▶ Goal of the exercise
Pick up at the line with "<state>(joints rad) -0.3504". Write it out exactly, along with each later line through the end of the data, and nothing more.

[Source records]
┏━━

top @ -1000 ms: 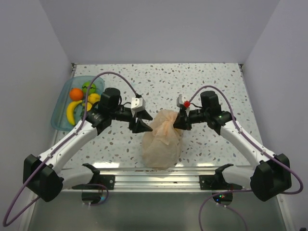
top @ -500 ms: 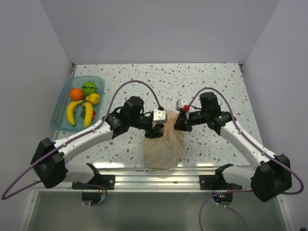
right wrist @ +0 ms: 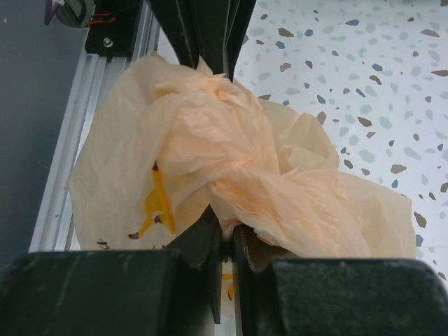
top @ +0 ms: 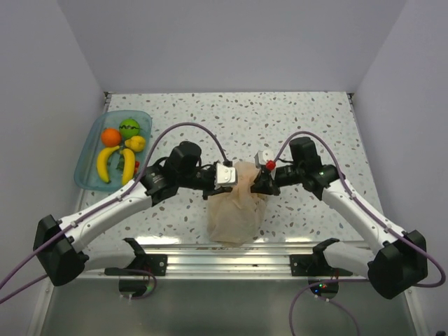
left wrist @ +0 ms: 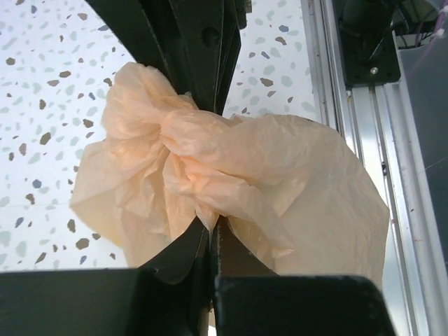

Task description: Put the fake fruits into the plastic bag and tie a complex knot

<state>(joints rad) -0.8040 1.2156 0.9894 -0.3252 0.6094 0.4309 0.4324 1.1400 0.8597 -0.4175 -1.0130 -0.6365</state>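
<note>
My left gripper (left wrist: 212,234) has swung in to face my right gripper (right wrist: 225,234), and both now look clamped on the twisted neck of the bag (top: 234,213) between them, so I judge the knot (right wrist: 238,175) is ready for tightening.

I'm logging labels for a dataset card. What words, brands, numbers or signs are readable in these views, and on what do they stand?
No readable text in any view.
plastic bag: orange print shows through the crumpled film, too folded to read; the tiny dark marks below it are too small to read.
green ball: a dark zigzag marking, no letters.
</note>
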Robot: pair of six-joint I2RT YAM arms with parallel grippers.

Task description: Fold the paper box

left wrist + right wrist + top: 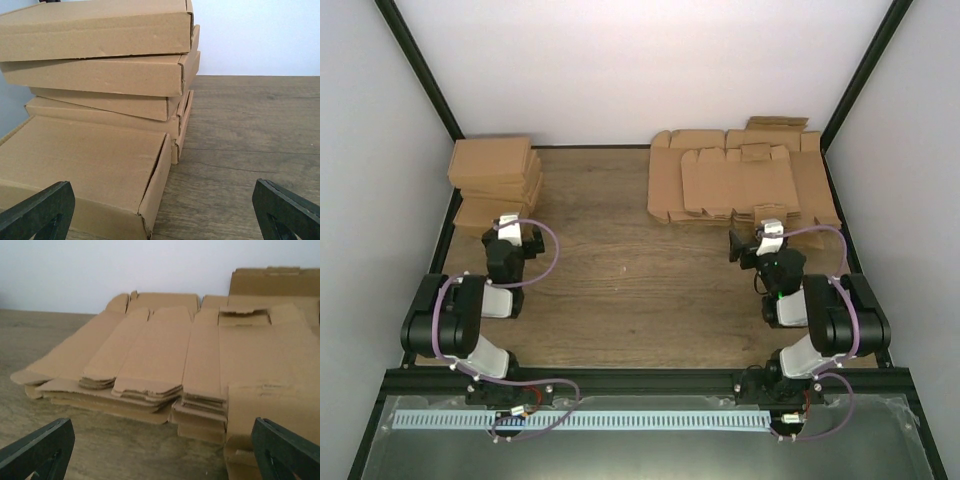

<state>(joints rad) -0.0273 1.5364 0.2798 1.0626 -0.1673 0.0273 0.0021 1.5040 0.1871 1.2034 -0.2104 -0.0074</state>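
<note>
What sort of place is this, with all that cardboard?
Probably a robot test bench: left arm and right arm bolted to a wooden table, white walls, flat cardboard sheets piled far right, folded boxes far left.

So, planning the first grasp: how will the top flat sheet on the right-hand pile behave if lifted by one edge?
The top sheet looks thin with crease lines, so it would probably hinge or sag rather than stay flat. It lies loose on the pile of sheets, so a push may well slide it or drag sheets beneath. Likely light.
</note>
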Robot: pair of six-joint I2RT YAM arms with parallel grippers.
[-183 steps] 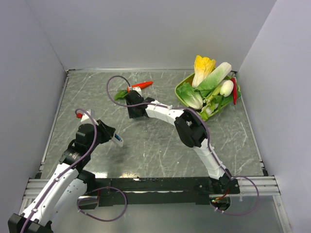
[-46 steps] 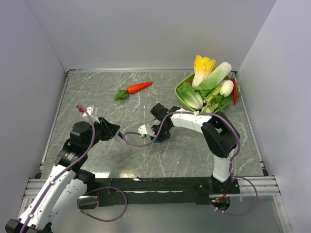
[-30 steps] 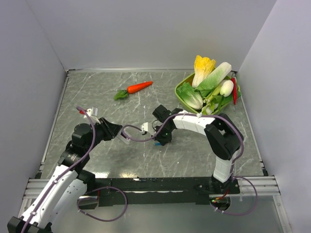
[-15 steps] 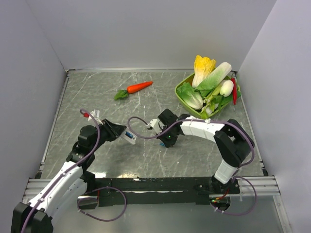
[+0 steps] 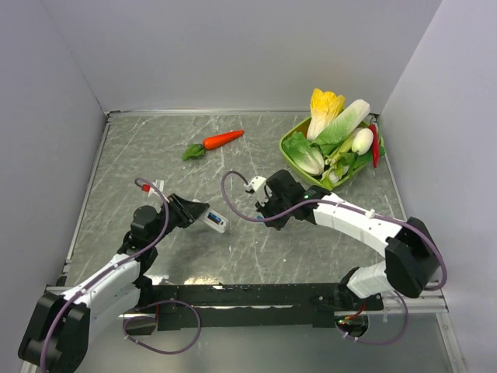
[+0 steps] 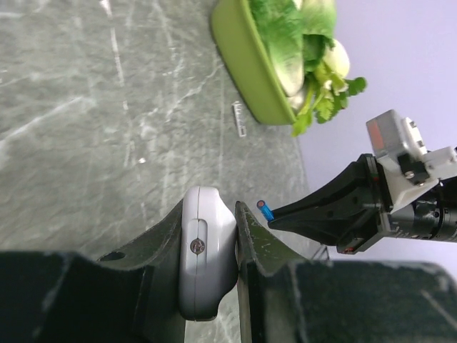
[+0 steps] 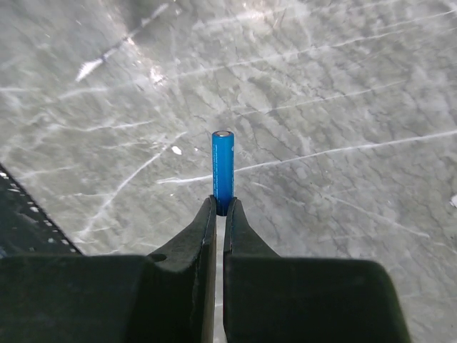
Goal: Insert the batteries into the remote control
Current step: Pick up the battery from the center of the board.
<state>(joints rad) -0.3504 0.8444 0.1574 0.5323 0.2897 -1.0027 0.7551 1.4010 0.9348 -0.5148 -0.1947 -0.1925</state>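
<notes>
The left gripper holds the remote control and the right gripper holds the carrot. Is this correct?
Not the carrot: the right wrist view shows the right gripper pinching a blue battery. The left gripper does hold the remote control.

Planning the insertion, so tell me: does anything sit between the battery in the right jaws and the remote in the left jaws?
Nothing visible does. In the left wrist view only open air separates the blue battery from the remote control. The carrot lies far behind both.
</notes>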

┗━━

▶ Written response
<state>(joints rad) -0.3504 0.8444 0.1574 0.5323 0.2897 -1.0027 0.7551 1.4010 0.9348 -0.5148 -0.1947 -0.1925</state>
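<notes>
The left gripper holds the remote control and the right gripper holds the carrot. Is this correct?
Not the carrot: the right wrist view shows the right gripper pinching a blue battery. The left gripper does hold the remote control.

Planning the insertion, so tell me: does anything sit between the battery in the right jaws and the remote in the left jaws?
Nothing visible does. In the left wrist view only open air separates the blue battery from the remote control. The carrot lies far behind both.
</notes>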

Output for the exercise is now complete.